Literature DB >> 21969782

Tc99m-MDP bone scintigraphy in Engelmann-Camurati disease.

Chidambaram Natrajan Balasubramanian Harisankar1, Koramadai Karuppuswamy Kamleshwaran, Anish Bhattacharya, Baljinder Singh, Sanjay Bhadada, Bhagwant Rai Mittal.   

Abstract

Engelmann-Camurati disease (ECD) is a rare bone disorder characterized by autosomal dominant inheritance. It usually presents in early childhood and is associated with symmetrical diaphyseal sclerosis. We report a 20-year-old female with scintigraphic findings characteristic of ECD. She was treated with corticosteroids and showed marked clinical improvement.

Entities:  

Keywords:  Bone scintigraphy; Engelmann-Camurati disease; progressive diaphyseal dysplasia

Year:  2011        PMID: 21969782      PMCID: PMC3180724          DOI: 10.4103/0972-3919.84615

Source DB:  PubMed          Journal:  Indian J Nucl Med        ISSN: 0974-0244


INTRODUCTION

Engelmann-Camurati disease (ECD) is an autosomal dominant bone disorder caused by mutations in the TGF1 gene[1] and is characterized by progressive bilaterally symmetrical diaphyseal sclerosis of the long bones. It presents prenatally or early during childhood with severe deformities and dwarfism and is characterized by marked thickening of the cortices limited to the diaphyseal regions of tubular bones, occurring on both periosteal and endosteal surfaces.[2] It usually presents in young children with gait disturbance and limb pain and deformity. Autosomal dominant transmission has been noted.[3] Scintigraphically, ECD presents as an increased tracer uptake in the diaphyses of the long bones with sparing of the metaphyses and epiphyses, with corresponding sclerosing dysplastic changes in X-rays.[4-6] This pattern of involvement of the diaphyses with sparing of the metaphyses and epiphyses is characteristic of ECD.[7]

CASE REPORT

We report a 20-year-old female, who presented with generalized weakness, dull aching pain in the legs and difficulty in waking. Neurologic work up was within normal limits. Bone marrow examination, performed to exclude malignancy, revealed normal bone marrow. Bone scintigraphy was diagnostic of ECD [Figure 1]. She was treated with corticosteroids and physiotherapy and showed marked improvement clinically.
Figure 1

Whole body bone scintigraphy images taken 3 hours after intravenous injection of 20 mCi of 99m-Tc-Methylene diphosphonate show increased symmetrical tracer uptake in diaphyses of bilateral femurs and tibiae. Increased tracer uptake is also noted in the proximal humeri. Scoliosis is also noted

Whole body bone scintigraphy images taken 3 hours after intravenous injection of 20 mCi of 99m-Tc-Methylene diphosphonate show increased symmetrical tracer uptake in diaphyses of bilateral femurs and tibiae. Increased tracer uptake is also noted in the proximal humeri. Scoliosis is also noted
  7 in total

1.  Radionuclide bone scintigraphy in Engelmann-Camurati disease.
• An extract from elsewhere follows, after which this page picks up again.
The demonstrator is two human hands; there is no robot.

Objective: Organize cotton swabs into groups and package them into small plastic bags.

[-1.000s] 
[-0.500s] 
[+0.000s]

Authors:  D Narang; B Bharati; A Bhattacharya; B R Mittal
Journal:  Arch Dis Child       Date:  2004-08       Impact factor: 3.791

2.  Bone scintigraphy in Engelmann-Camurati disease.

Authors:  Alvaro De Bonilla Damiá; Cinta Calvo Morón; Pablo Antonio De la Riva Pérez; Teresa Cambil Molina; Manuela Molina Mora; Auxiliadora Fernández Fatou; Juan Castro Montaño
Journal:  Clin Nucl Med       Date:  2010-07       Impact factor: 7.794

3.  Camurati-Engelmann disease on a 99mTc-HMDP bone scan.

Authors:  Mitsuhiro Momose; Kunihiro Yoshida; Shin Yanagisawa; Masumi Kadoya
Journal:  Eur J Nucl Med Mol Imaging       Date:  2008-08-09       Impact factor: 9.236

4.  Camurati-Engelmann disease. Genetics and clinical manifestations with a review of the literature.

Authors:  R S Sparkes; C B Graham
Journal:  J Med Genet       Date:  1972-03       Impact factor: 6.318

5.  Progressive diaphyseal dysplasia (Engelmann's disease). Report of a sporadic case of the mild form.

Authors:  M D Fallon; M P Whyte; W A Murphy
Journal:  J Bone Joint Surg Am       Date:  1980-04       Impact factor: 5.284

6.  Scintigraphic evaluation of pamidronate and corticosteroid therapy in a patient with progressive diaphyseal dysplasia (Camurati-Engelmann disease).

Authors:  T Inaoka; N Shuke; J Sato; Y Ishikawa; K Takahashi; T Aburano; Y Makita
Journal:  Clin Nucl Med       Date:  2001-08       Impact factor: 7.794

7.  The first Korean case of Camurati-Engelmann disease (progressive diaphyseal dysplasia) confirmed by TGFB1 gene mutation analysis.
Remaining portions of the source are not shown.